## [Exercise aim]
Every line of the material that mentions the word "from" should be copied out.
(The data Opens)
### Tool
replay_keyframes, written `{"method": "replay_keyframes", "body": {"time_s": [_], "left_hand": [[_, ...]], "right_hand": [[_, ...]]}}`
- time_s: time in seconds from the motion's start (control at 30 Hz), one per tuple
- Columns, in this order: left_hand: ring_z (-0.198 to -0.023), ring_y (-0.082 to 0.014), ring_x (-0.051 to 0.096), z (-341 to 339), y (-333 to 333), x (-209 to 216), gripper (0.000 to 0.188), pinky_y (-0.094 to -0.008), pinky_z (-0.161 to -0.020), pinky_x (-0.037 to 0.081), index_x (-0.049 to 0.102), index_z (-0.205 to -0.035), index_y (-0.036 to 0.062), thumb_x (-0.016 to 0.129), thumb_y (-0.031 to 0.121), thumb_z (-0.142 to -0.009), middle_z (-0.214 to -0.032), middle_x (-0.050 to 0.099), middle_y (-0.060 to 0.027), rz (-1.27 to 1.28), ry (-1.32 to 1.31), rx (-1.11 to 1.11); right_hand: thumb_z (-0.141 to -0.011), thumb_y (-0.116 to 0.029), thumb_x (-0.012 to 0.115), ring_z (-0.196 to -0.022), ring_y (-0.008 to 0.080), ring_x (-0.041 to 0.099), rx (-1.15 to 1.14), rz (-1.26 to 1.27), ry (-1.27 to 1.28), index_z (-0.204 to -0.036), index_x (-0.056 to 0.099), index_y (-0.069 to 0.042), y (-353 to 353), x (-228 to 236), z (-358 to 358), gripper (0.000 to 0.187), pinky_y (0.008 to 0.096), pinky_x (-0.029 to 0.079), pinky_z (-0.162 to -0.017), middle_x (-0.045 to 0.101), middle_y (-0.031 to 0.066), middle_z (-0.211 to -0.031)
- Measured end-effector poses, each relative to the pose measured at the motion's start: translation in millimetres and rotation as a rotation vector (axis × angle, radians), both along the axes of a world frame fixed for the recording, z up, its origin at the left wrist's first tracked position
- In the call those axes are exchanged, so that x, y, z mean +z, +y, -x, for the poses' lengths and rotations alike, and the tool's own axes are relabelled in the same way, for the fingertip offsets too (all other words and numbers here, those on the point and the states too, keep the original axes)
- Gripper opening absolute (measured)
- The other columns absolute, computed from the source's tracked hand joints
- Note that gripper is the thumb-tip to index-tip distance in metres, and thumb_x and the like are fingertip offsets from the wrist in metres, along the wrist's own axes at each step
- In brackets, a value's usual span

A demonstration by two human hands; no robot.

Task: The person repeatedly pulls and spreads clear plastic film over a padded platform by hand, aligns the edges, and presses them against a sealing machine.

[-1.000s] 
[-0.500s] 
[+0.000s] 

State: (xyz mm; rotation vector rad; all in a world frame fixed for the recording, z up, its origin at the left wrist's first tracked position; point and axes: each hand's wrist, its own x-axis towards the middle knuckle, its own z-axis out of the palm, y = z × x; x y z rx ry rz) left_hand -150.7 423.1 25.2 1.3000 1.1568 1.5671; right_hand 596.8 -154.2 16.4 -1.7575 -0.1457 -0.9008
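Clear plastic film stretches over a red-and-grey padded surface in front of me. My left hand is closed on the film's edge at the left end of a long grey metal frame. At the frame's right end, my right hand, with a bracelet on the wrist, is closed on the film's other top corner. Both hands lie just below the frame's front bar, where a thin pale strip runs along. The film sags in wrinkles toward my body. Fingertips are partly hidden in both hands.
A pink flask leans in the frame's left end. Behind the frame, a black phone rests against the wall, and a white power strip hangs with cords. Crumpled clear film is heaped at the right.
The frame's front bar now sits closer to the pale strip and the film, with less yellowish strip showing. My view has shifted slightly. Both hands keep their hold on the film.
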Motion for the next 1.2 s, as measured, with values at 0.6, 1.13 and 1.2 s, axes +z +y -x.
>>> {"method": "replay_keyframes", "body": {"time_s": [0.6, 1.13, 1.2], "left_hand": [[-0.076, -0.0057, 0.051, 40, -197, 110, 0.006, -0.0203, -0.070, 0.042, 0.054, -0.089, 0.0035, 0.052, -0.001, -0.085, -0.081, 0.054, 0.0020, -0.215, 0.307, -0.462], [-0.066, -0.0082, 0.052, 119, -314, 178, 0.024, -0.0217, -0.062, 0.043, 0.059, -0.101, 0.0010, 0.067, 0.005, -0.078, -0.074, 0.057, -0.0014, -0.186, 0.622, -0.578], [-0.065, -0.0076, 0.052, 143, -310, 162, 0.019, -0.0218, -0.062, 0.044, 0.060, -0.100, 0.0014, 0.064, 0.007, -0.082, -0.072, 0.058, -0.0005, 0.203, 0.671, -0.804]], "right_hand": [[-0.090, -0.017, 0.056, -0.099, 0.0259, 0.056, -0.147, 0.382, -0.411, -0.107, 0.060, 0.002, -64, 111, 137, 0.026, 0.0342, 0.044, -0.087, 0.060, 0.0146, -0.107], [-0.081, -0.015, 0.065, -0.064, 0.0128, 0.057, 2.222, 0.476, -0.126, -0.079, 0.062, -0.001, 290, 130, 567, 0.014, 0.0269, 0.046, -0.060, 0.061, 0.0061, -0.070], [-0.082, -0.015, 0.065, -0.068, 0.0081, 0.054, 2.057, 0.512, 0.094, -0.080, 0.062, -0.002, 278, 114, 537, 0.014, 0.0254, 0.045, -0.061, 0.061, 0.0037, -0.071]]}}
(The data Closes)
## [Solution to this task]
- time_s: time in seconds from the motion's start (control at 30 Hz), one per tuple
- The other columns absolute, computed from the source's tracked hand joints
- Note that gripper is the thumb-tip to index-tip distance in metres, and thumb_x and the like are fingertip offsets from the wrist in metres, along the wrist's own axes at each step

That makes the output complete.